Similar to the National Cotton Council (NCC) projections released in early February, the upcoming USDA figures are based on a survey of producers. 
   The NCC’s survey was distributed in December and January. while the USDA’s survey was distributed in the first two weeks of March.
   With the decrease in cotton prices over the past twelve months, a decrease in acreage is expected.  The NCC indicated a 15 percent decrease, with total acres planted for the upcoming season forecast to be near 9.4 million acres.
   It could be expected that upcoming USDA report will predict a similar decline, but there was some movement in crop prices and some changes in growing conditions that could result in a slightly different figure.

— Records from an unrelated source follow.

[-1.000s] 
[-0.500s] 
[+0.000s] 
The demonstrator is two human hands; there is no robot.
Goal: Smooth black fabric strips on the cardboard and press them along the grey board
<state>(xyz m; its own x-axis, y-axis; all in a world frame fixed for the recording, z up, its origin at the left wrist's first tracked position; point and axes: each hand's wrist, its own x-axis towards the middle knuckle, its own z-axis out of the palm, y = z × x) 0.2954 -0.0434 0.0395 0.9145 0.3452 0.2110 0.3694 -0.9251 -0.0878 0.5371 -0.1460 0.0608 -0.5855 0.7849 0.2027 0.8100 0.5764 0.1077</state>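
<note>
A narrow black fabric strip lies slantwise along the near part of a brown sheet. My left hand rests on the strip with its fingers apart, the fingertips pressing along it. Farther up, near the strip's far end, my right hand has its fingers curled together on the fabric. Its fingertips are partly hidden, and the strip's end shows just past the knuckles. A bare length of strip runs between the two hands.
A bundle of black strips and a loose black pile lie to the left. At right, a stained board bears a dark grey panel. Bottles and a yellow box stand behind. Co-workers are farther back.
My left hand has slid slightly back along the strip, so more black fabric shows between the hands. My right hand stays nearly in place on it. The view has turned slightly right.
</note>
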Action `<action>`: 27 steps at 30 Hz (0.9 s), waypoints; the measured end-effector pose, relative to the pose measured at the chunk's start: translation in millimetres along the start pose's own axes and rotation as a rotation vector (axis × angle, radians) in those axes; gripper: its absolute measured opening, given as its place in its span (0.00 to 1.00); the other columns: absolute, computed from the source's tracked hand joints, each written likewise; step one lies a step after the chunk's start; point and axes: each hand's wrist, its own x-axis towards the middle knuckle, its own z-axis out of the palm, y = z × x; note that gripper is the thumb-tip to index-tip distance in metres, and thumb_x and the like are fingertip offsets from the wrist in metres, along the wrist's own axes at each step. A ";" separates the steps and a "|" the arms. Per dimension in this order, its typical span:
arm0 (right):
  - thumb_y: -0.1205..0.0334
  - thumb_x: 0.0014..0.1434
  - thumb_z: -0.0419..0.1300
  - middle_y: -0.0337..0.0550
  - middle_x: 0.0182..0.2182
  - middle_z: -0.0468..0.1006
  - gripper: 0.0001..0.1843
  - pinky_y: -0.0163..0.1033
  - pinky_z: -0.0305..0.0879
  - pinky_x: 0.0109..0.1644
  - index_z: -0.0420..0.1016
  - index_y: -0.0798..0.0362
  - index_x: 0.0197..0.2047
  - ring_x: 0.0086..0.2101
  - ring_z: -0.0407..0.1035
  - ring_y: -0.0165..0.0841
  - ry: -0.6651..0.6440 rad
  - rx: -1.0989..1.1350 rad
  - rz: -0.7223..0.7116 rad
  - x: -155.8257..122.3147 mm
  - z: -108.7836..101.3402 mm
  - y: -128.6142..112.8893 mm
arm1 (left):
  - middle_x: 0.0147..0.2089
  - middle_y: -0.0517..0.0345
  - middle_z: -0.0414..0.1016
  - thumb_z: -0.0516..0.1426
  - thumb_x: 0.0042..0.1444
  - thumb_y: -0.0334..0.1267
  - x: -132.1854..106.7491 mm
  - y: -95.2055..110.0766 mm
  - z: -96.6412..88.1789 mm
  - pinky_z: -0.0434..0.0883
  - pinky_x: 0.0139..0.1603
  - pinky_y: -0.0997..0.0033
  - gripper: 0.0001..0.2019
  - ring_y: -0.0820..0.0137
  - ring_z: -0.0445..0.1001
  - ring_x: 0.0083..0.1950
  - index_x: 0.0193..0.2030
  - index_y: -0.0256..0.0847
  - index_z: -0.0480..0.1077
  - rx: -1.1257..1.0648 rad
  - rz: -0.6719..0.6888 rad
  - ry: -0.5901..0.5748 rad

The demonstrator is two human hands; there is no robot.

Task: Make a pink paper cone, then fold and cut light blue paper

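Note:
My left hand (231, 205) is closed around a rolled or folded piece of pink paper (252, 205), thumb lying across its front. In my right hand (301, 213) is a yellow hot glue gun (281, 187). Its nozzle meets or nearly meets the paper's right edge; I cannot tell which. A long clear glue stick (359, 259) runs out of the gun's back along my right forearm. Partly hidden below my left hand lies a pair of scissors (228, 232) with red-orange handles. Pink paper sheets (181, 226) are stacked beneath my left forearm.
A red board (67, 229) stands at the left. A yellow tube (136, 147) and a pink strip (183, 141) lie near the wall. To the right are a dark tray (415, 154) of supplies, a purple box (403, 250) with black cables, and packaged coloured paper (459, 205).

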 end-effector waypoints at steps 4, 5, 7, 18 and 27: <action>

   Ginning Data Suggest a Slightly Larger Crop
   To generate the production estimates in their WASDE reports, the USDA conducts extensive research to determine a level of acres harvested.
   Once levels of harvested acres are determined, they are combined with yield estimates derived from objective surveys. The resulting figures are published each month in the WASDE report.
   For cotton, the WASDE estimates are supplemented by ginning data.  Each month of the harvest, the USDA attempts to contact every gin and collect data regarding the number of bales processed.
   These ginning data are considered to be more accurate than the survey-based estimates and the April WASDE report is commonly revised to match the figures published in the March ginnings report.
   The March ginnings report was released this week.  It indicated that 16.3 million bales had been processed and suggests that the USDA production number will increase 200,000 bales in next month’s WASDE.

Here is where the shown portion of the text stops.